Instructions for the task — In the material below, some lines carry "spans". Copy each such line.

Provided information —
++++++++++

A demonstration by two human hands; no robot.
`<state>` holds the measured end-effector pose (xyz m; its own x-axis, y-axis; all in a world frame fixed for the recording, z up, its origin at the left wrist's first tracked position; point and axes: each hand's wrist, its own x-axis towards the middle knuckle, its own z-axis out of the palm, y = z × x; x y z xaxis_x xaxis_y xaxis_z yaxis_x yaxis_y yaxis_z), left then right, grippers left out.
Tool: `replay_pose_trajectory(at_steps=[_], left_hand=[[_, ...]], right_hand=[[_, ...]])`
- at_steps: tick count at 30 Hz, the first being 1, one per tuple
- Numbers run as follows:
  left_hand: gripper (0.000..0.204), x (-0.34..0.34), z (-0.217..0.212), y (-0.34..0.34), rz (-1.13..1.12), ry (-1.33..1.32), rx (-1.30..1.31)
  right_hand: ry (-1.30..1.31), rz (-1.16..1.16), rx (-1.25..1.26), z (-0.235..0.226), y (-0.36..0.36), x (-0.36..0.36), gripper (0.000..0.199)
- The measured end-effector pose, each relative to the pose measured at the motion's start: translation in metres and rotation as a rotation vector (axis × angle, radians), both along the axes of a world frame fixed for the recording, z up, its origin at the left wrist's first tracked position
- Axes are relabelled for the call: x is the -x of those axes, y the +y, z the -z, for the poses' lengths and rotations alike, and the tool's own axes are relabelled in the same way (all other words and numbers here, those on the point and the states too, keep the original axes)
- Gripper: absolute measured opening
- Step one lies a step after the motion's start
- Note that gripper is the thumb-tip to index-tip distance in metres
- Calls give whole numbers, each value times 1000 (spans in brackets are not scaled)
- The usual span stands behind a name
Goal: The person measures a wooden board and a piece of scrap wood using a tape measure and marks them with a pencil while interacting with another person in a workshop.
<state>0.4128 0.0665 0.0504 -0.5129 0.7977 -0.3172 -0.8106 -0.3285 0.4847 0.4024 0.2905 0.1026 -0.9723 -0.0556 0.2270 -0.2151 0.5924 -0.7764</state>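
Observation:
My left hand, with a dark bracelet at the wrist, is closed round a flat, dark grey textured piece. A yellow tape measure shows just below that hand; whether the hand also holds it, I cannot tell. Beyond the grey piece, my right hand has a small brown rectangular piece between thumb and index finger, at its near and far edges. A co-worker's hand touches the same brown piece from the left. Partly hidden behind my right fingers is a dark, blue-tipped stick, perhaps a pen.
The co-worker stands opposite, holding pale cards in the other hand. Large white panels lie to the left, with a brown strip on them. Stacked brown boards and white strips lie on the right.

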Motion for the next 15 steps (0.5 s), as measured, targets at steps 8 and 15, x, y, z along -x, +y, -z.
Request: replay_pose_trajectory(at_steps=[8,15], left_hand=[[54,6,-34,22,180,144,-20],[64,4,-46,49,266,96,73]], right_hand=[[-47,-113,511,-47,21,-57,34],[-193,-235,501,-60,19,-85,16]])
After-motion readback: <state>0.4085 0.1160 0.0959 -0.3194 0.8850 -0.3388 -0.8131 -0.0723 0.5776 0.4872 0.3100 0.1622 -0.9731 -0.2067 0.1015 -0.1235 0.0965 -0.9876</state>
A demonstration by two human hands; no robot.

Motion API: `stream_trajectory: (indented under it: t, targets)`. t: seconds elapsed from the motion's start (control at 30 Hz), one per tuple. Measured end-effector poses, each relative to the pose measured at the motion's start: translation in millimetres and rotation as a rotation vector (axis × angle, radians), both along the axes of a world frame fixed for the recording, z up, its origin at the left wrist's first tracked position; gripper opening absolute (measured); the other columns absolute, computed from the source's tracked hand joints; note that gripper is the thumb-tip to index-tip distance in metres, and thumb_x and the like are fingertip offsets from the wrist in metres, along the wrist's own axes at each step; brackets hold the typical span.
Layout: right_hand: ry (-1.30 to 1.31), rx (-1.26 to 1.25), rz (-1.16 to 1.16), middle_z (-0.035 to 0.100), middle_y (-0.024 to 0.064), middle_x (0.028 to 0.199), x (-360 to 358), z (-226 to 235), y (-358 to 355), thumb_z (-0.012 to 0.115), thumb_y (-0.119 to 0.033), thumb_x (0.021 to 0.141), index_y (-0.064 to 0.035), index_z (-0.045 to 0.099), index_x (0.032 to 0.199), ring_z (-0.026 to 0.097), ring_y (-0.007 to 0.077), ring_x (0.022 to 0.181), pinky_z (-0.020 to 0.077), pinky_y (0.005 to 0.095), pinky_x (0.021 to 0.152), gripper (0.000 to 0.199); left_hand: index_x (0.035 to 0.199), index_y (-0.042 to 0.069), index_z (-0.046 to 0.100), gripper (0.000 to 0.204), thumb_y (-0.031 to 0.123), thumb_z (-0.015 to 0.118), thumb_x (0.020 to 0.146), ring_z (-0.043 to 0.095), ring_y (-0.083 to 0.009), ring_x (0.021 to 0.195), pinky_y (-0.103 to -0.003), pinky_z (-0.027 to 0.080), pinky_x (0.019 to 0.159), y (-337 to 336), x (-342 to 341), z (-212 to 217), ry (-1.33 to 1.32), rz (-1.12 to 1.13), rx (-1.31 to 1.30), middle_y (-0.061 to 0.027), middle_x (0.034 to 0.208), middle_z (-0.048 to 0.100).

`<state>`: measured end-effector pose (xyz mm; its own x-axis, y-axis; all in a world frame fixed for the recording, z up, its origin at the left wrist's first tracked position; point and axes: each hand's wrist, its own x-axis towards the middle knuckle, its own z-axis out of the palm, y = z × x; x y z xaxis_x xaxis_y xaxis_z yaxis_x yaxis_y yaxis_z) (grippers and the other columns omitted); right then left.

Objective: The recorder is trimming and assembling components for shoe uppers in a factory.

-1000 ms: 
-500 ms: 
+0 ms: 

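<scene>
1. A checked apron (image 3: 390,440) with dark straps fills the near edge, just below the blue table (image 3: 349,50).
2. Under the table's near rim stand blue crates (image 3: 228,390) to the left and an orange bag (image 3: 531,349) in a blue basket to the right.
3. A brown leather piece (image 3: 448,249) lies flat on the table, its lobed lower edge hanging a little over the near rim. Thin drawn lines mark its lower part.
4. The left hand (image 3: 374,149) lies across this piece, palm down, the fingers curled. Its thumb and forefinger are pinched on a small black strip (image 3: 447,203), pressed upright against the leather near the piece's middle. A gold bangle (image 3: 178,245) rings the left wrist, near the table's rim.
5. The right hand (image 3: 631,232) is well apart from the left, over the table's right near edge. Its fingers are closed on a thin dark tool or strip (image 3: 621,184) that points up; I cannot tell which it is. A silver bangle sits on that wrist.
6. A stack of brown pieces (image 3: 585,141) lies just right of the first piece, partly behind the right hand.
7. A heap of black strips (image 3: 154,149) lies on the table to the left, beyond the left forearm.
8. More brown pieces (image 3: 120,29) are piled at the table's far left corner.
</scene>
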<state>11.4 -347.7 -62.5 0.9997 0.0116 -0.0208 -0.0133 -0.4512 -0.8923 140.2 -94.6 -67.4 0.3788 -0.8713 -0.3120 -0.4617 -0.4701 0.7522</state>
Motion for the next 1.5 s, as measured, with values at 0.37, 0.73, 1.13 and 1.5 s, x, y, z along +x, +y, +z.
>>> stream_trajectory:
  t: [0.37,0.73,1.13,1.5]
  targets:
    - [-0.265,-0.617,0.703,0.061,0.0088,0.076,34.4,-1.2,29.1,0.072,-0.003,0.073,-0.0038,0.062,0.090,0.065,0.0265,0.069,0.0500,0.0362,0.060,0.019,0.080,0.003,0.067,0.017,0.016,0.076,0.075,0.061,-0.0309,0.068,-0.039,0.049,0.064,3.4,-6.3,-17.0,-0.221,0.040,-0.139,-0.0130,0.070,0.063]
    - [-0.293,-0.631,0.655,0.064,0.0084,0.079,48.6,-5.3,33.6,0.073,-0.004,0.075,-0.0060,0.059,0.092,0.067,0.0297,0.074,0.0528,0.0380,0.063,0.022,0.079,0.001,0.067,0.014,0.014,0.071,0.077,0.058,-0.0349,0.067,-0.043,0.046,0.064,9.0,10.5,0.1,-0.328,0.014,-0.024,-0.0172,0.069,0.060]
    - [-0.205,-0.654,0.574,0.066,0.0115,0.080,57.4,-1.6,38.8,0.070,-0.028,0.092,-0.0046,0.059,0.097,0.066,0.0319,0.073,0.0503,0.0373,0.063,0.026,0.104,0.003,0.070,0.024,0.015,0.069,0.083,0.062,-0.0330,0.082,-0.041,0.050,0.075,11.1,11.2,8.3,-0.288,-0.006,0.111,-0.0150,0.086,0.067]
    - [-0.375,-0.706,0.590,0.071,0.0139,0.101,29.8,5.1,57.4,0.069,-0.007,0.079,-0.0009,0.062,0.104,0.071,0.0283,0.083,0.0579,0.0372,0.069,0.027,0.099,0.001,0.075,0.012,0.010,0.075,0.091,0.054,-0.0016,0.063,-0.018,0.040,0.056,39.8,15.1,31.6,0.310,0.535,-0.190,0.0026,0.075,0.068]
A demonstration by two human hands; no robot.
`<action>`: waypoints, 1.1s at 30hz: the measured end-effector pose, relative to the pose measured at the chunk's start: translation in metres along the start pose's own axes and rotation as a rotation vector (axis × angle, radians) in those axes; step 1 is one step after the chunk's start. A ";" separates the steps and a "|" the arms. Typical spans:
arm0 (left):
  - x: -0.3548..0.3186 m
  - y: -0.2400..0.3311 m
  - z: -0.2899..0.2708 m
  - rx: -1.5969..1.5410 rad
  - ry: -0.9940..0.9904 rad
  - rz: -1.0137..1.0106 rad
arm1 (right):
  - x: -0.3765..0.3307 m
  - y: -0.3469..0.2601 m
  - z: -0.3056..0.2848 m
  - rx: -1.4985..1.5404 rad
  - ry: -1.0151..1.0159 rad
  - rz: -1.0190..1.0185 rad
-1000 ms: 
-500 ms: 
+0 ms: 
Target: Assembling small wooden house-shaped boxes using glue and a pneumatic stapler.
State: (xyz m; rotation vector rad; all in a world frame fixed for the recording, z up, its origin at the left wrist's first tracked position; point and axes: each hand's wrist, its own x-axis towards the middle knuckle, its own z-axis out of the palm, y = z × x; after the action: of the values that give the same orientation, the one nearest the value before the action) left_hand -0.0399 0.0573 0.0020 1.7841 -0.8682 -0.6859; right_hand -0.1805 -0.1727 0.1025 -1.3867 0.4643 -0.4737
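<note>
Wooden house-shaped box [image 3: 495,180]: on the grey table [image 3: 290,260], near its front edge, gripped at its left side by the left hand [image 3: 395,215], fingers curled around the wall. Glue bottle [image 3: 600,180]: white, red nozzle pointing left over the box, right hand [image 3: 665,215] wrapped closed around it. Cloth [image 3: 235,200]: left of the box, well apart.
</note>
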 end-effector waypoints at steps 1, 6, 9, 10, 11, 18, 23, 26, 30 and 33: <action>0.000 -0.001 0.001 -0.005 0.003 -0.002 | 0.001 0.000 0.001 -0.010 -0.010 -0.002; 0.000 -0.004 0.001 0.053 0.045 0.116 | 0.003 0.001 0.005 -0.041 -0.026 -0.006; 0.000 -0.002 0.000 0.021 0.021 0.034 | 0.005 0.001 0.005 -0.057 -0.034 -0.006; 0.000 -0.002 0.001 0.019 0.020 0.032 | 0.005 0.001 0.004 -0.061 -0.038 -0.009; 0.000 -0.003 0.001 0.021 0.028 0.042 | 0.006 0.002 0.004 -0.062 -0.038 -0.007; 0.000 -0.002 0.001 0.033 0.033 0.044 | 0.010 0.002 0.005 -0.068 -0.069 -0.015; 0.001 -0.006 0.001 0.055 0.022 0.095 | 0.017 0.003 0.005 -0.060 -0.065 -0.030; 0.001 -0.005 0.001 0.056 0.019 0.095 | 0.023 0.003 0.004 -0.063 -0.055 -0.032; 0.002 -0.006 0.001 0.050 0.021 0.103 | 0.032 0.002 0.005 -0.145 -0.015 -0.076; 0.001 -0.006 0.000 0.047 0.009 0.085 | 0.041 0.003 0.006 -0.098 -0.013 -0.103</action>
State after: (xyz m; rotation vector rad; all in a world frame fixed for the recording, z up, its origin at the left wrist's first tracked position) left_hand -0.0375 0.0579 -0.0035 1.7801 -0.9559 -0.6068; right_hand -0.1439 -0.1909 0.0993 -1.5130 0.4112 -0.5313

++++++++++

Reply —
- Calls give whole numbers, each value times 1000 (spans in brackets are not scaled)
`<action>`: waypoints, 1.1s at 30hz: the measured end-effector pose, relative to the pose measured at the chunk's start: translation in metres along the start pose's own axes and rotation as a rotation vector (axis × angle, radians) in those axes; step 1 is one step after the chunk's start. A ";" separates the steps and a "|" the arms. Typical spans:

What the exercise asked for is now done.